■ **Task directions**: Would you please repeat the material exactly, from the first line to the last?

■ **Information provided**:
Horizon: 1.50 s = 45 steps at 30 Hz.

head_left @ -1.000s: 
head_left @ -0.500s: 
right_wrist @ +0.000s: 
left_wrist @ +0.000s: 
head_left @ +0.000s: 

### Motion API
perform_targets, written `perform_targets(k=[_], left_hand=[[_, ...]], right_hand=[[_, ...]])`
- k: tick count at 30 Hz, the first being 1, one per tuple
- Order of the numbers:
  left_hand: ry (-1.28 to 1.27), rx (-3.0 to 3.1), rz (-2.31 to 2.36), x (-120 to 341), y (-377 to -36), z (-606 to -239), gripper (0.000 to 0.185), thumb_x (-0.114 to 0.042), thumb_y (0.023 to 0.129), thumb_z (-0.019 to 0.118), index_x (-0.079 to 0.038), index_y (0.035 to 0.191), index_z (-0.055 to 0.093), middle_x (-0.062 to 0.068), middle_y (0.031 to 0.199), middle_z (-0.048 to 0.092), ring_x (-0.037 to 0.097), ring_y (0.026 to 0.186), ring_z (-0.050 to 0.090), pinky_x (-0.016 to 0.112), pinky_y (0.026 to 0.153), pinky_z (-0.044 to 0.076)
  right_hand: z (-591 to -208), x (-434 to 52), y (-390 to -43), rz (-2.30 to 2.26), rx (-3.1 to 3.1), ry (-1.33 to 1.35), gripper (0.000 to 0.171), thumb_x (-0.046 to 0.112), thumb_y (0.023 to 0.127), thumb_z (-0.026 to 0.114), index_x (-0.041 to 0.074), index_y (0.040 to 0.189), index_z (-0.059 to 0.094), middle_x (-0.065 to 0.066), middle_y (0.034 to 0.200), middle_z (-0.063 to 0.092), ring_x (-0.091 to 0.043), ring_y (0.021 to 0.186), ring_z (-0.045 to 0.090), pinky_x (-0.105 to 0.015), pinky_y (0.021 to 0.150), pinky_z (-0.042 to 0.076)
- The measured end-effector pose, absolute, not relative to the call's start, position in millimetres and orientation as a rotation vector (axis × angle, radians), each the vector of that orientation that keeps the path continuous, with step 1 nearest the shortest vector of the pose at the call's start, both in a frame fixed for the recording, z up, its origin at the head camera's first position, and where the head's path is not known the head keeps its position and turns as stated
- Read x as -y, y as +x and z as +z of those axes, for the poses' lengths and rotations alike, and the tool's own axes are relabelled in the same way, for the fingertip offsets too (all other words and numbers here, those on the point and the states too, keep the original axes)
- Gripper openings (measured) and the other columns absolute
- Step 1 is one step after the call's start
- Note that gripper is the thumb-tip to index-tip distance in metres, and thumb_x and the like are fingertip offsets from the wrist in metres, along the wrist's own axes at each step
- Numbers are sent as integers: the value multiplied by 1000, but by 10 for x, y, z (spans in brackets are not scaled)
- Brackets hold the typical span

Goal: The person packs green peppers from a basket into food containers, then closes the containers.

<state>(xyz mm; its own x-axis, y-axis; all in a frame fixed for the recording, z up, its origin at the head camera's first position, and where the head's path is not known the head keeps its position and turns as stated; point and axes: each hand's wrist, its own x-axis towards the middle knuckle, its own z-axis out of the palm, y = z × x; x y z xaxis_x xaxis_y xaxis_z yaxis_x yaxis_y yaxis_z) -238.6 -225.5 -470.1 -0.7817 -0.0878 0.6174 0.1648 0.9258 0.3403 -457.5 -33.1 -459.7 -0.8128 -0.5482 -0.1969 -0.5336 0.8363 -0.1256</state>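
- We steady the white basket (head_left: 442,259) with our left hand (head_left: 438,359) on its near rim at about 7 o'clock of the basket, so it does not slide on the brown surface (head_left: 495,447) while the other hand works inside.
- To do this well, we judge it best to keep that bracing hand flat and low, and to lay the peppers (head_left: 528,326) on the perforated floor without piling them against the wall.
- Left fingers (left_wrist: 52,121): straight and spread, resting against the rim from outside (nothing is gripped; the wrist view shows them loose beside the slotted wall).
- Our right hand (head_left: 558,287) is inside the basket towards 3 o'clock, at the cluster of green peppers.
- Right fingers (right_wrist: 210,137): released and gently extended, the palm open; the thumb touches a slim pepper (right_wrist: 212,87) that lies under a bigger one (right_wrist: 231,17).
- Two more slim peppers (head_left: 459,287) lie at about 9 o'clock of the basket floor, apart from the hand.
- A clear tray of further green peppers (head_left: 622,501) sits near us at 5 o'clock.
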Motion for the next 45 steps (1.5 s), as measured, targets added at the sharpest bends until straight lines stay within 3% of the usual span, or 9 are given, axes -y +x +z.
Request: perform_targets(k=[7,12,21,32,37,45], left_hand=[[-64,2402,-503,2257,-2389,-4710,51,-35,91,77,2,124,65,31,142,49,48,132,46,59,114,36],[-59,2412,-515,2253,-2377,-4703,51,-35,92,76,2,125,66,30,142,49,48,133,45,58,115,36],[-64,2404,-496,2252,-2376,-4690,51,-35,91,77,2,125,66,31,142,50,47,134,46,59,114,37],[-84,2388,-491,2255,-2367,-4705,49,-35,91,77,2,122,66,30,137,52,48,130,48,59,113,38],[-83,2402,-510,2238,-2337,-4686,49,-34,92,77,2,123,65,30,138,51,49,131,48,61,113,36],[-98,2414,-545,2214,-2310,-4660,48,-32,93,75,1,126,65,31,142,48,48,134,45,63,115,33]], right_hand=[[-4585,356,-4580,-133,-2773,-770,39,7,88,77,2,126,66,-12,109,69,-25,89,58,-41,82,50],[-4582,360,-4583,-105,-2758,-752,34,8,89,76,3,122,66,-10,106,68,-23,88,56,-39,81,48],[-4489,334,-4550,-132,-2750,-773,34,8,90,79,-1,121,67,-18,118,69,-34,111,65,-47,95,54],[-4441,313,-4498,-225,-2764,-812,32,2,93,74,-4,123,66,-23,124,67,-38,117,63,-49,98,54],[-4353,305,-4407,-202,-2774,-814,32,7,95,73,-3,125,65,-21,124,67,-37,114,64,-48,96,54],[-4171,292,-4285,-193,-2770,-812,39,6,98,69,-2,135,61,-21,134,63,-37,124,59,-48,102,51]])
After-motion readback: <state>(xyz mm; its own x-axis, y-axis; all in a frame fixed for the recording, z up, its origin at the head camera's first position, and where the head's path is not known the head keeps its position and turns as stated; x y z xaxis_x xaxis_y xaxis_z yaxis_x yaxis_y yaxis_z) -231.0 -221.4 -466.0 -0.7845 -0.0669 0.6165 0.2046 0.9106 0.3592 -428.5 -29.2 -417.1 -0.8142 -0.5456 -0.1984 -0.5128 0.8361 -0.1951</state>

■ **Output below**:
Horizon: 1.50 s = 45 steps at 30 Hz.

head_left @ -1.000s: 
head_left @ -0.500s: 
right_wrist @ +0.000s: 
left_wrist @ +0.000s: 
head_left @ +0.000s: 

### Motion API
perform_targets, written `perform_targets(k=[_], left_hand=[[_, ...]], right_hand=[[_, ...]])`
- k: tick count at 30 Hz, the first being 1, one per tuple
- Order of the numbers:
  left_hand: ry (-1.28 to 1.27), rx (-3.0 to 3.1), rz (-2.31 to 2.36), x (-120 to 341), y (-377 to -36), z (-606 to -239), gripper (0.000 to 0.185), thumb_x (-0.114 to 0.042), thumb_y (0.023 to 0.129), thumb_z (-0.019 to 0.118), index_x (-0.079 to 0.038), index_y (0.035 to 0.191), index_z (-0.055 to 0.093), middle_x (-0.062 to 0.068), middle_y (0.031 to 0.199), middle_z (-0.048 to 0.092), ring_x (-0.037 to 0.097), ring_y (0.026 to 0.186), ring_z (-0.050 to 0.090), pinky_x (-0.016 to 0.112), pinky_y (0.026 to 0.153), pinky_z (-0.044 to 0.076)
  right_hand: z (-591 to -208), x (-434 to 52), y (-390 to -43), rz (-2.30 to 2.26), rx (-3.1 to 3.1), ry (-1.33 to 1.35), gripper (0.000 to 0.171), thumb_x (-0.046 to 0.112), thumb_y (0.023 to 0.127), thumb_z (-0.026 to 0.114), index_x (-0.041 to 0.074), index_y (0.040 to 0.189), index_z (-0.059 to 0.094), middle_x (-0.065 to 0.066), middle_y (0.034 to 0.200), middle_z (-0.063 to 0.092), ring_x (-0.091 to 0.043), ring_y (0.021 to 0.186), ring_z (-0.045 to 0.090), pinky_x (-0.105 to 0.015), pinky_y (0.021 to 0.150), pinky_z (-0.042 to 0.076)
- The measured end-effector pose, absolute, not relative to the call's start, position in millimetres and orientation as a rotation vector (axis × angle, radians), each the vector of that orientation that keeps the path continuous, with step 1 nearest the shortest vector of the pose at the call's start, both in a frame fixed for the recording, z up, its origin at the head camera's first position, and where the head's path is not known the head keeps its position and turns as stated
- Read x as -y, y as +x and z as +z of those axes, for the poses' lengths and rotations alike, and the tool's own axes are relabelled in the same way, for the fingertip offsets too (all other words and numbers here, those on the point and the states too, keep the original axes)
- Gripper openings (measured) and the other columns absolute
- Step 1 is one step after the call's start
- Note that gripper is the thumb-tip to index-tip distance in metres, and thumb_x and the like are fingertip offsets from the wrist in metres, along the wrist's own axes at each step
- Numbers are sent as integers: the value multiplied by 1000, but by 10 for x, y, z (spans in brackets are not scaled)
- Brackets hold the typical span

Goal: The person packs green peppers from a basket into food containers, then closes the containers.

<state>(xyz mm; its own x-axis, y-axis; all in a frame fixed for the recording, z up, its origin at the head camera's first position, and where the head's path is not known the head keeps its position and turns as stated; point and axes: each hand's wrist, its own x-axis towards the middle knuckle, its own z-axis out of the palm, y = z × x; x y z xaxis_x xaxis_y xaxis_z yaxis_x yaxis_y yaxis_z) -238.6 -225.5 -470.1 -0.7817 -0.0878 0.6174 0.1648 0.9258 0.3403 -457.5 -33.1 -459.7 -0.8128 -0.5482 -0.1969 -0.5336 0.8363 -0.1256</state>
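- We steady the white basket (head_left: 442,259) with our left hand (head_left: 438,359) on its near rim at about 7 o'clock of the basket, so it does not slide on the brown surface (head_left: 495,447) while the other hand works inside.
- To do this well, we judge it best to keep that bracing hand flat and low, and to lay the peppers (head_left: 528,326) on the perforated floor without piling them against the wall.
- Left fingers (left_wrist: 52,121): straight and spread, resting against the rim from outside (nothing is gripped; the wrist view shows them loose beside the slotted wall).
- Our right hand (head_left: 558,287) is inside the basket towards 3 o'clock, at the cluster of green peppers.
- Right fingers (right_wrist: 210,137): released and gently extended, the palm open; the thumb touches a slim pepper (right_wrist: 212,87) that lies under a bigger one (right_wrist: 231,17).
- Two more slim peppers (head_left: 459,287) lie at about 9 o'clock of the basket floor, apart from the hand.
- A clear tray of further green peppers (head_left: 622,501) sits near us at 5 o'clock.
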Motion for the next 45 steps (1.5 s), as measured, targets added at the sharpest bends until straight lines stay within 3% of the usual span, or 9 are given, axes -y +x +z.
Request: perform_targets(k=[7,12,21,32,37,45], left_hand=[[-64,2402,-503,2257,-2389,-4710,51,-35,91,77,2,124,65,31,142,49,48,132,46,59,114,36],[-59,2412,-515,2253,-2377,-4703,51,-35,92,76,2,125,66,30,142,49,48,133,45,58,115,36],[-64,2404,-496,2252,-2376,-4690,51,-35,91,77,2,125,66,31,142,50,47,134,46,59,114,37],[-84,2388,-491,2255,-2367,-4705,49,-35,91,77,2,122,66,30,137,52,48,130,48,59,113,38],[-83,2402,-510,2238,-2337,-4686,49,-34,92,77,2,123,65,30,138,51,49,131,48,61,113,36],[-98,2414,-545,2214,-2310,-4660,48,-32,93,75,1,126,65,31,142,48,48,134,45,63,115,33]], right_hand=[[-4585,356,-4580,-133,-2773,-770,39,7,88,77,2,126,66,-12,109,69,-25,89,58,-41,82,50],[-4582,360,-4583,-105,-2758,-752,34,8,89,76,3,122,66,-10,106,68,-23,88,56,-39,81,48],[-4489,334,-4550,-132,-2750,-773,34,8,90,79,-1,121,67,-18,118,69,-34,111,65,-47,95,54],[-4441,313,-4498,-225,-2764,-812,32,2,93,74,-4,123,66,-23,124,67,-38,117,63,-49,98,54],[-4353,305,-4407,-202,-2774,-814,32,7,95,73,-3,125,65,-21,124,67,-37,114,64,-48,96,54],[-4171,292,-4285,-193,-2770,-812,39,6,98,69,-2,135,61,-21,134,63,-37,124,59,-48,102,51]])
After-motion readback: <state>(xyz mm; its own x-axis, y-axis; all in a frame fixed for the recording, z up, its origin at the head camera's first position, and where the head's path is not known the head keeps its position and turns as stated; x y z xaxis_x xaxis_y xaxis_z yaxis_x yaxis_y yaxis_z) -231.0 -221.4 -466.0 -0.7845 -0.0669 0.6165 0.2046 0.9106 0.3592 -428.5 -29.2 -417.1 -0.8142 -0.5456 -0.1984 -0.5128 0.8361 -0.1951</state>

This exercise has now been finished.